### PROBLEM REQUIREMENTS
Copy each line below holding "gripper".

--------------------

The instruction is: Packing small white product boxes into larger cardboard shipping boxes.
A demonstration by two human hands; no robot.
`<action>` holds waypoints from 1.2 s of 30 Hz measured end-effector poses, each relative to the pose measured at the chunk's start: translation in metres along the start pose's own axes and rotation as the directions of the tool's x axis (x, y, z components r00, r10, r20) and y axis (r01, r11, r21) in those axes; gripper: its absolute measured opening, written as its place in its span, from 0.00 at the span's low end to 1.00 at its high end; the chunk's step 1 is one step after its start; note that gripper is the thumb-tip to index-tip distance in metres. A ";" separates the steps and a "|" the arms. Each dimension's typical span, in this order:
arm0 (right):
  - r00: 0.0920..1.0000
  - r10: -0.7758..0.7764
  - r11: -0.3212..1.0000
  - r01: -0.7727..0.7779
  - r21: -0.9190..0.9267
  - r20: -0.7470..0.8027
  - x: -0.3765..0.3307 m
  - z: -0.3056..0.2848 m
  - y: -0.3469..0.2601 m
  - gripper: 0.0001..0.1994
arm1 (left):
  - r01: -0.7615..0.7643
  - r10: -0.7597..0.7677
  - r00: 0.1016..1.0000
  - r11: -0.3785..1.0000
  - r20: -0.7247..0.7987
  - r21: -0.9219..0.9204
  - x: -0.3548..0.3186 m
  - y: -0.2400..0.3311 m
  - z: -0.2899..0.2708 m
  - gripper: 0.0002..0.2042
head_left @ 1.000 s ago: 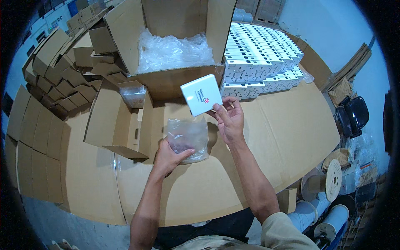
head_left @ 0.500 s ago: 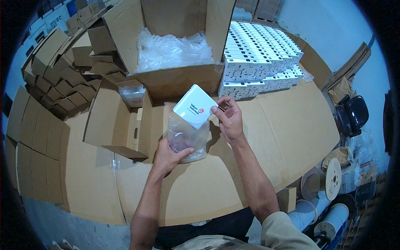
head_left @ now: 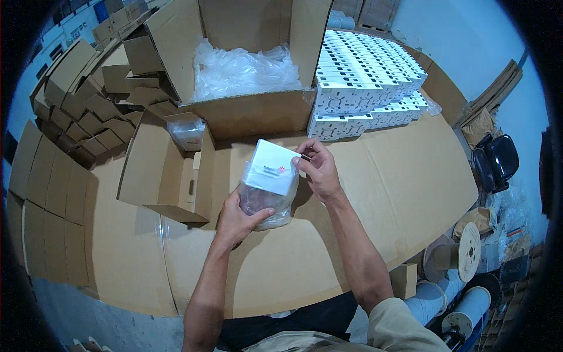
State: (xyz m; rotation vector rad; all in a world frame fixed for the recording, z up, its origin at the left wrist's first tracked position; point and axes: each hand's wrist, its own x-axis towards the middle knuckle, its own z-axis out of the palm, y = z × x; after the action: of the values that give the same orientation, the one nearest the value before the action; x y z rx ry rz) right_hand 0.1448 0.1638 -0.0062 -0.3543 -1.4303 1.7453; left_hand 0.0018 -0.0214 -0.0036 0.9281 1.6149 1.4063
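Observation:
A small white square box point(head_left: 273, 166) with a red mark sits partly inside a clear plastic bag point(head_left: 267, 202), its upper end sticking out of the bag's mouth. My left hand point(head_left: 239, 214) is closed around the lower bag, thumb across its front. At the box's upper right corner, my right hand point(head_left: 318, 170) pinches with thumb and forefinger; whether it grips the box or also the bag's rim is hard to tell. Left of my hands stands an open cardboard box point(head_left: 158, 170), with a plastic-wrapped item point(head_left: 189, 135) at its far end.
A large open carton point(head_left: 252, 111) holding clear plastic bags point(head_left: 246, 70) stands at the back. Stacked white patterned boxes point(head_left: 346, 97) are beside it. Brown cartons point(head_left: 88, 123) pile up on the left. Cable spools point(head_left: 469, 252) and a black chair point(head_left: 495, 161) are at right, beyond the cardboard-covered table point(head_left: 399, 193).
The white box has slid down toward me, deeper into the plastic bag. My right hand has moved slightly down and left with it; my left hand has stayed in place.

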 end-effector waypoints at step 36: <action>0.858 0.500 0.854 -0.466 -0.231 0.118 -0.011 0.021 -0.022 0.15 | -0.105 0.058 0.976 0.971 -0.212 -0.217 0.009 -0.011 0.005 0.15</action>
State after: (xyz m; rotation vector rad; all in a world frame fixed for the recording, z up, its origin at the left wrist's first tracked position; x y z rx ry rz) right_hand 0.1469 0.1412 0.0171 -0.7391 -1.7553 2.0798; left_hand 0.0019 -0.0123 -0.0159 0.7427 1.5354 1.7510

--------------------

### RESPONSE AREA
`<action>` holds waypoints from 1.2 s of 30 Hz measured end-effector poses, each relative to the pose measured at the chunk's start: translation in metres along the start pose's own axes and rotation as the directions of the tool's x axis (x, y, z components r00, r10, r20) and y axis (r01, r11, r21) in those axes; gripper: its absolute measured opening, written as its place in its span, from 0.00 at the span's low end to 1.00 at its high end; the chunk's step 1 is one step after its start; note that gripper is the thumb-tip to index-tip distance in metres. A ";" separates the steps and a "|" the arms. Each dimension's typical span, in this order:
  - gripper: 0.0001..0.1994
  - gripper: 0.0002..0.2042

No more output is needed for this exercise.